With Stieg Larsson shattering the single year record for an author in translation, is the UK ready to fully embrace foreign language literature? Well, maybe not, but 2009 was one of the better years for this category.
It would have been difficult for Carlos Ruiz Zafón to reach the heights of Richard & Judy-boosted The Shadow of the Wind, but Weidenfeld are probably content with the totals he took in, largely from Angel's Game. Bernhard Schlink's sales were helped by The Reader film tie-in, while Henning Mankell saw a rise off the back of "Wallander", the Kenneth Brannagh-starring BBC TV mini-series. Old reliable Paulo Coelho—he sold £15.4m worth of books in the Noughties—exceeded the £1m mark.

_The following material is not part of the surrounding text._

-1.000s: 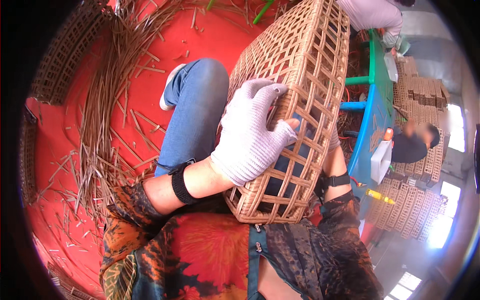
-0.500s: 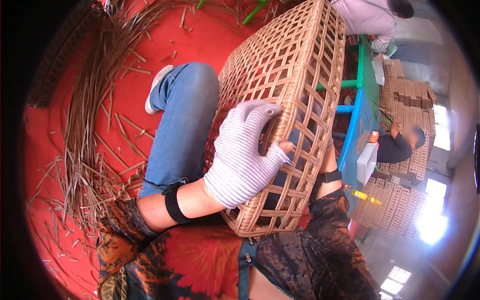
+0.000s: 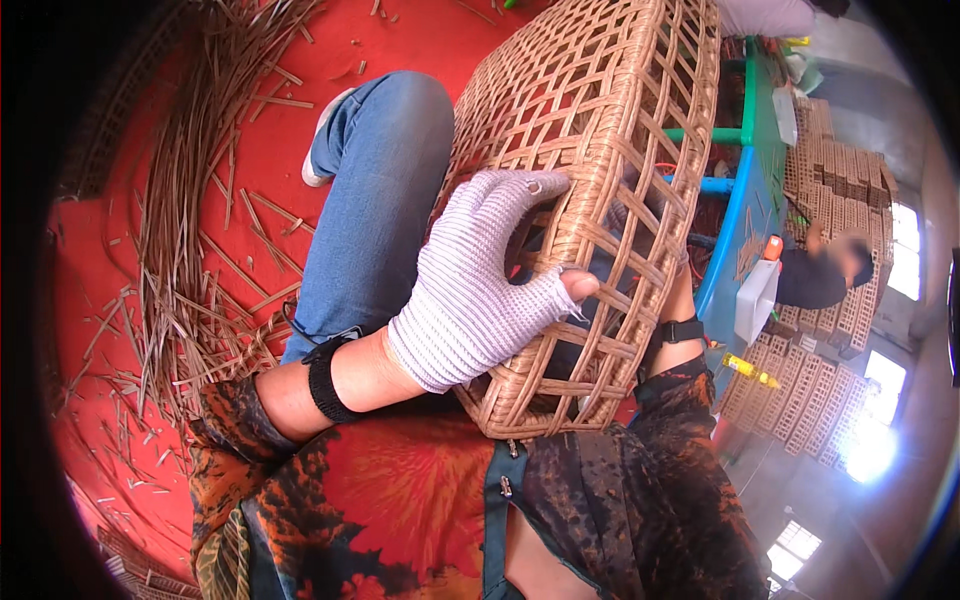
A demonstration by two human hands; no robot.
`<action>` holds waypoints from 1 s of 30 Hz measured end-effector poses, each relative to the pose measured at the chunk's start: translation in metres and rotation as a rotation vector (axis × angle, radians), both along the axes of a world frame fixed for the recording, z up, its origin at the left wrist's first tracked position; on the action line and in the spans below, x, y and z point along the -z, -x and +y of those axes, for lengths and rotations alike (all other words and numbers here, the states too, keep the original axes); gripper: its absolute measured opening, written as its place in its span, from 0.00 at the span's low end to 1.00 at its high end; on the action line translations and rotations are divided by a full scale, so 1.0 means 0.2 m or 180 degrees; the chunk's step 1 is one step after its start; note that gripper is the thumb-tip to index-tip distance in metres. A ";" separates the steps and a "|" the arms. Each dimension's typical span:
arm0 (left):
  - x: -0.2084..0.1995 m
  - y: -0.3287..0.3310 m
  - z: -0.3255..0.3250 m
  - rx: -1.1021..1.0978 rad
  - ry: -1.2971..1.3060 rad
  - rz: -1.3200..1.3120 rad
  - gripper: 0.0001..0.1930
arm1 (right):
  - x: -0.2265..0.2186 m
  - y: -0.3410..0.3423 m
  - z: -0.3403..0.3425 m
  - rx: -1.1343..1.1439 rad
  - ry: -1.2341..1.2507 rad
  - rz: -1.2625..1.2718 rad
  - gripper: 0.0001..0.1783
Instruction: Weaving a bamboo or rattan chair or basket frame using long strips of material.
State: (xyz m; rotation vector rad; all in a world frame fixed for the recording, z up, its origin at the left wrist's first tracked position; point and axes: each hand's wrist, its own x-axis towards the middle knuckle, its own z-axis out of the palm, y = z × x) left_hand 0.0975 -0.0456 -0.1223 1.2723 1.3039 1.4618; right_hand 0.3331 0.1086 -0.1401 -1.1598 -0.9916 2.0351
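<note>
A tan woven basket (image 3: 545, 95) with an open lattice rests on its side against my lap, tilted up and away from me. My left hand (image 3: 470, 265) wears a pale knitted glove with the thumb tip bare. Its fingers and thumb curl round the basket's wrapped edge, through the gaps in the weave. My right forearm (image 3: 681, 305), with a black band at the wrist, reaches up behind the basket's right side. The weave hides most of my right hand, so its fingers do not show clearly.
Long brown strips (image 3: 185, 150) lie bundled at the left, with loose scraps over the red floor (image 3: 375, 40). My bent knee (image 3: 395, 150) is beside the basket. Blue and green tables (image 3: 745, 215) stand right, holding a yellow bottle (image 3: 745, 370). Another person (image 3: 812, 275) sits beyond, near stacked baskets.
The view has shifted, so the basket, my left hand and the knee sit higher in it. The left hand keeps its hold on the basket's edge.
</note>
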 end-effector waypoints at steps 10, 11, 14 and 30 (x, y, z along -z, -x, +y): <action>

There are a couple of non-household names on the list. Michele Giuttari is the former head of Florence's police whose gritty Abacus-published Italian noirs are gaining in popularity. Never heard of Masashi Kishimoto? Plenty of spotty comics-obsessed kids have. He is the Japanese manga artist and creator of the Naruto series.
Just missing out on the translated top 10 is Roberto Bolaño, the cult Chilean novelist who died in 2003. The publication of his 2666 to rapturous critical acclaim was one of the literary highlights of the year. He shifted almost £541,000, not bad for a translated high-end literary fiction. Picador has 10 other previously untranslated into English Bolaños in the pipeline.